L’ambition du Medef, c'est de permettre aux entreprises de se développer, que ce soit dans la région et ailleurs, comme je l’ai fait en Guyane : à La Réunion, aux Antilles, en métropole... Je pense que des entreprises en ont le niveau, donc nous devons les rendre ambitieuses, pérennes performantes et dynamiques. On pousse aussi nos adhérents à aller vers l'innovation. Par exemple, avec le Covid, on s'est rendu compte que les centres de formation n'étaient pas très digitalisés. On les a aidés et ils ont pu continuer à garder le contact avec leurs stagiaires, continuer la formation à distance, alors que ce n’était pas dans les us et coutumes.
La convergence a un coût pour les entreprises.
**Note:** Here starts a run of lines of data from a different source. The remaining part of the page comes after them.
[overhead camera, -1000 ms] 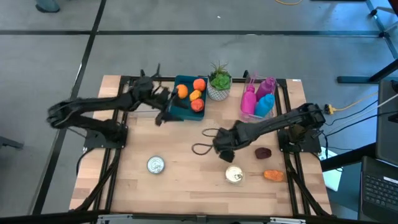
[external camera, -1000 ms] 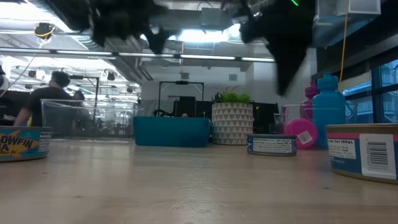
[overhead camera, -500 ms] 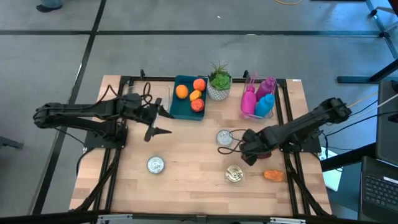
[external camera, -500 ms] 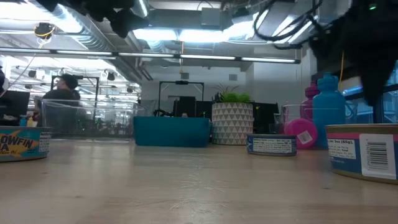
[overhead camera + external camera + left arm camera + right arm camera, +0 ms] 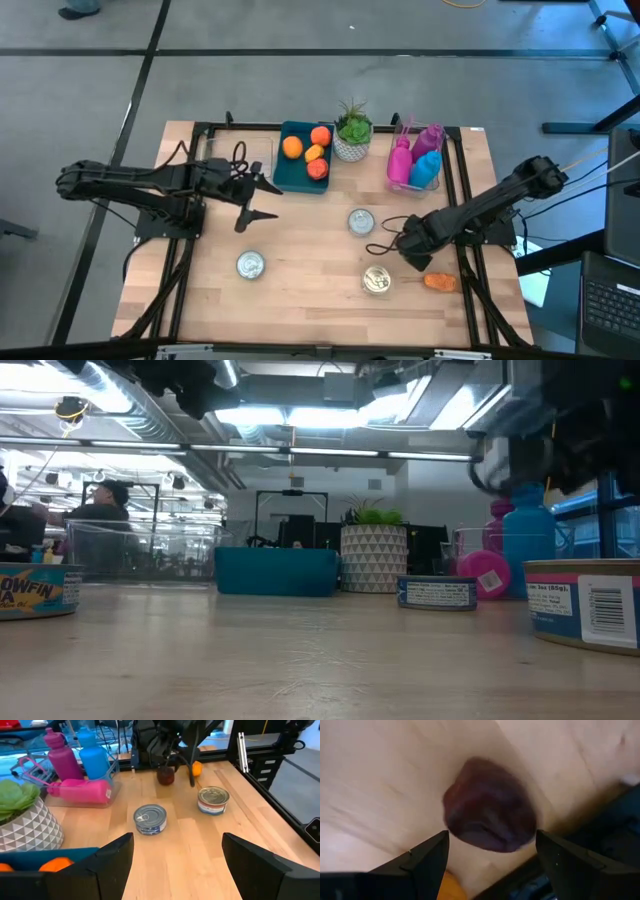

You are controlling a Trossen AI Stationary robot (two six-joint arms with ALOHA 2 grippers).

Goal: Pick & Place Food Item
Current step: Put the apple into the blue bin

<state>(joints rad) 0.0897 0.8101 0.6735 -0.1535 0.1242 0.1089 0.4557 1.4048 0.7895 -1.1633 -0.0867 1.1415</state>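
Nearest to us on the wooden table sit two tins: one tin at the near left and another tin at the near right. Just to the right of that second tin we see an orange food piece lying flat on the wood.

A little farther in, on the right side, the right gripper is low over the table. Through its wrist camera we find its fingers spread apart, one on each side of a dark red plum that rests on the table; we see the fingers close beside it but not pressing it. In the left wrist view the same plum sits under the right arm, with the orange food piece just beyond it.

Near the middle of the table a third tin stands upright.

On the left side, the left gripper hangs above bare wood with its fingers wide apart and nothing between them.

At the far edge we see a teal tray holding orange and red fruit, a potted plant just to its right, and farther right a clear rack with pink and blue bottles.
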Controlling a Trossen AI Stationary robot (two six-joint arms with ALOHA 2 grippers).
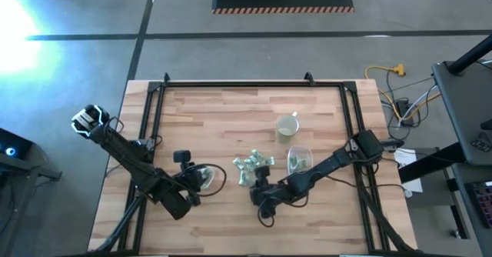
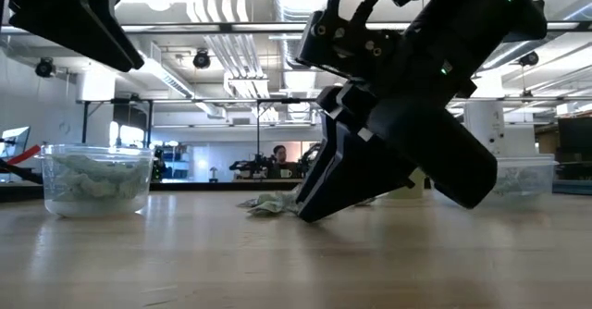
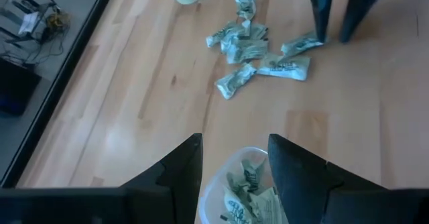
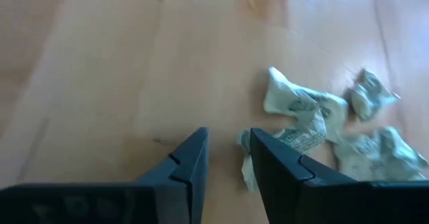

On ne veut pas la freiner, mais nous devons aussi protéger les entreprises, sensibiliser les acteurs, les salariés, l’État, que la convergence doit accompagner tout le monde, et surtout pas tuer l'emploi, parce qu’on a assez de chômage comme ça à Mayotte. C'est un gros volet sur lequel on travaille. Maintenir des dispositifs fiscaux, tels que le CICE [Crédit d’impôt compétitivité et emploi, NDLR] majoré qu'on a actuellement, une grande victoire du Medef. Et aller vers des dispositifs d'accompagnement, d’exonération de charges patronales, pour donner plus de pouvoir d'achat aux salariés tout en gelant les charges.
Mayotte Hebdo : Récemment, vous êtes aussi devenue la présidente d’AL’MA. Quelles sont vos missions sur ce mandat ?
Carla Baltus : C’est un gros travail des partenaires sociaux, dont le Medef, avec Action logement. Ce travail a permis de cette filiale qui va permettre de construire des biens de haute qualité et abordables pour les salariés et jeunes travailleurs. Pour moi, c'est aussi une fierté, car le poste de président est défini au niveau national. C’est Bruno Arcadipane, le président d’Action logement, qui a soutenu ma candidature. C’est une preuve de confiance. Une grande fierté aussi de siéger avec les partenaires sociaux et de pouvoir soutenir notre directrice générale, Delphine Sangoneyi. Maintenant, on doit répondre aux besoins, être complémentaire de la SIM, et sûrement pas concurrents, avec de nouveaux produits, une nouvelle vision. C’est quelque chose qui nous tient à cœur.
Mayotte Hebdo : Vous ne craignez pas le cumul de fonctions ? Ça n’impacte pas votre efficacité ?
Carla Baltus : En fin de compte, même si on a l’impression que j’en fais beaucoup, j'ai abandonné beaucoup de mandats. Quand en 2009, j'ai commencé à intégrer le Medef, grâce à mon mentor, Monsieur Michel Taillefer, j'étais déjà dans le syndicalisme, quand je faisais le taxi. Le Medef m’a permis d'avoir une autre dimension. Quand j'ai commencé, les gens ne voulaient pas occuper les mandats, alors que le Medef est très sollicité, que ce soit à Pôle emploi, au Césem, l’ADIE, l’ARS…
Mayotte Hebdo : Pourquoi ne voulaientils pas ?
Carla Baltus : Parce qu'ils veulent se concentrer sur leurs affaires et se disent que c’est une perte de temps. Moi, personnellement, ça m’a forgé, j’ai beaucoup appris, ça m'a aussi permis d’être force de proposition parce que je voyais tous les secteurs, et je comprenais le fonctionnement juridique des lois, des ordonnances, des décrets, des ministères concernés. Du coup, je n’ai pas autant de mandats qu'avantet j'estime aujourd'hui être à l'équilibre, c'est à dire que j'arrive à gérer toutes mes entreprises à distance, parce que j'ai aussi formé mon personnel, donc je délègue, mais aussi le Medef, car j’ai aussi deux permanentes : la déléguée générale et la responsable emploi formation, qui font un travail formidable.